The power of walking

February 12, 2019 by Ray Morgan


“Is there a felicity in the world superior to this?” Marianne Dashwood of Jane Austen's Sense & Sensibility said to her sister Margaret as they went for an epic walk on the downs. True, she did fall over and twist her ankle shortly afterwards, but Marianne I FEEL YOU on the walking. Sometimes you just need to go for a massive walk. 

We're lucky, Leigh-on-Sea-ers, in that we can walk to the beach, Two Tree Island, along the pier, in Belfairs Woods or the various parks. Walking is easy here, and there's always loads to look at. But going further afield also brings great walking joy. 

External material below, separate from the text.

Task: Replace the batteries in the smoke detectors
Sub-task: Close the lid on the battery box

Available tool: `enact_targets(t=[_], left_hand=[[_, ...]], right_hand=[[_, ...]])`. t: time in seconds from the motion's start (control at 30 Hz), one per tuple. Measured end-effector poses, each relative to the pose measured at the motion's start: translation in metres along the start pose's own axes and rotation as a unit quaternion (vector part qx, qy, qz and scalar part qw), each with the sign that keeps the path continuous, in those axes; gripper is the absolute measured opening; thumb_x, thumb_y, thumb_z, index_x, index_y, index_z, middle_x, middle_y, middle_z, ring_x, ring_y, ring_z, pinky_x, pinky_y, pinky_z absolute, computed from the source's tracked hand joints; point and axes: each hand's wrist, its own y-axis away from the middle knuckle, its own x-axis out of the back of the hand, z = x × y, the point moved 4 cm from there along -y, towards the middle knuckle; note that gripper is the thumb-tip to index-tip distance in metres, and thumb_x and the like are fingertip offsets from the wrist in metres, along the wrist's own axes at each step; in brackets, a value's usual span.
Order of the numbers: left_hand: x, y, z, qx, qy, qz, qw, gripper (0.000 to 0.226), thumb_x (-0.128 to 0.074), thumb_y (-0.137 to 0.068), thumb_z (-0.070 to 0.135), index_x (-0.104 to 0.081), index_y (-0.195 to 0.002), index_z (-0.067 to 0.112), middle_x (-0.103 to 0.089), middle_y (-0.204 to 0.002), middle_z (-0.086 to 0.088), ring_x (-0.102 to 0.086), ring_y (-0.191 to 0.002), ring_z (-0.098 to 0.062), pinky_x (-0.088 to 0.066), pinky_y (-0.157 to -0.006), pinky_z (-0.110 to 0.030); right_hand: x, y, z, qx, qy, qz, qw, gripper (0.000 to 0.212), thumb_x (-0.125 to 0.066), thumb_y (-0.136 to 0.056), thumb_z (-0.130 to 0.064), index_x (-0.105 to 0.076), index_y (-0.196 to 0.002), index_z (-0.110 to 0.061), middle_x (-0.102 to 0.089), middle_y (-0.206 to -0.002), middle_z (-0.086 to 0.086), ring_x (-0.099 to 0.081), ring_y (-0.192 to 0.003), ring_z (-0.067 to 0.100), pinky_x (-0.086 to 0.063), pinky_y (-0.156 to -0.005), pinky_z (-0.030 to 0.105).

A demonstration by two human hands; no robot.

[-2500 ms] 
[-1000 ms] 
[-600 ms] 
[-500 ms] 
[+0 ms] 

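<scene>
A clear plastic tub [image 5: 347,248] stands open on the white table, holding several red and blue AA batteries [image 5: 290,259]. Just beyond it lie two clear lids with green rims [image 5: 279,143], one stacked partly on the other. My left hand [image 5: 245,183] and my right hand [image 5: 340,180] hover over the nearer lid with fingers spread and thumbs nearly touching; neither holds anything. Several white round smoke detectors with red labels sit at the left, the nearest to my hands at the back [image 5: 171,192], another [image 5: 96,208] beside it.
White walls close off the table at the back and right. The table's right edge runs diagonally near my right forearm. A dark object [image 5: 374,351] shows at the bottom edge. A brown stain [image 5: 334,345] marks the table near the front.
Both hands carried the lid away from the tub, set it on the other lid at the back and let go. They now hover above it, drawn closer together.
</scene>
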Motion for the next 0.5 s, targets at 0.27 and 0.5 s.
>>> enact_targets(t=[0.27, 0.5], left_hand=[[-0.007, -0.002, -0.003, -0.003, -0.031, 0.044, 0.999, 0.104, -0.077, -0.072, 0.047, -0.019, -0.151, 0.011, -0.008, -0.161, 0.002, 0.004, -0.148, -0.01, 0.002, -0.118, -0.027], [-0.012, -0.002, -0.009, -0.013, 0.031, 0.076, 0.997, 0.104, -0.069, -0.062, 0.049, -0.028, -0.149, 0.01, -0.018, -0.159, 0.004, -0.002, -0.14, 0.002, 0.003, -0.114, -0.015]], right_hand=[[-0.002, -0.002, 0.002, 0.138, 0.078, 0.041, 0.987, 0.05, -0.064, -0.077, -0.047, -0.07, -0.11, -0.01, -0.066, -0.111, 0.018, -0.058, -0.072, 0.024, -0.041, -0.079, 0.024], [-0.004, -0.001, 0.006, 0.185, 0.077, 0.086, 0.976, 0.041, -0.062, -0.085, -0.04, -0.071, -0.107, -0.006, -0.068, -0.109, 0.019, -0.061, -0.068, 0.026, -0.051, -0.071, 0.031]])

A few years ago, Jo bought a book in a museum gift shop on 'London's hidden walks' and it gives you guided walks with brilliant facts to read along the way. We've done the Bloomsbury one, Spitalfields and Soho, and we did Mayfair on Saturday. It was chilly - THAT WIND! - but we wore big scarves and woolly hats and Jo led the way, reading out excellent facts, kind of like a much more chill version of Keith Pratt from Nuts In May. 

We walked for absolutely miles - firstly around the Charlie Brown exhibition at Somerset House (one of my fave places, pictured), then all the way through Covent Garden and Soho, and into Mayfair. We walked all around Savile Row, watching tailors work furiously through basement windows. We did a huge loop, stopping for a very tiny, French and expensive but DELICIOUS lunch, walking more and more with further facts. We passed a lamp post that was used as a messaging post in the Cold War; spies would chalk a number '8' on it and slip pieces of paper with information written on them through a trap door in the back. We passed the gambling den built by a fishmonger with a talent for a flutter in 1828, still the most exclusive gambling house in London today. Past the flat where Mama Cass, Keith Moon and Harry Nilsson all died. Past endless Blue Plaques: Jimi Hendrix, Nancy Mitford, Wendy Richard. 

Jo lives by the rule that all decent walks should end up in a pub, so we rested our weary legs with a large glass of Malbec and spot of people-watching in Shepherd Market, a little slice of village life just off Piccadilly. We then walked all the way to Trafalgar Square so we could do MORE walking around the National Gallery where I burst into tears seeing JMW Turner paintings in real life for the first time. Quick sidenote: Turner's paintings are like dreams, and really speak to me - it was one of the most moving experiences I've ever felt (while standing with a thousand tourists craning their smartphones to snap Van Gogh's Sunflowers.) 

By that time, we were pretty 'walked out' and hopped on a bus in Trafalgar Square before a quick pit stop for another glass of wine at The Ned in Bank, before getting the train home. It was a tiring day, but walking - my goodness - surely there is no felicity in the world superior to it. Nothing better to clear the mind and stretch the limbs. 

Post script: I went to Channy's in Southend this weekend to sample the delicious home cooked Cambodian and Thai food and it did not disappoint. Cafe by day, Channy's serves gorgeous authentic meals on weekend evenings and it's BYO drinks. I'm still dreaming of the lip-smacking massaman curry. One to watch out for.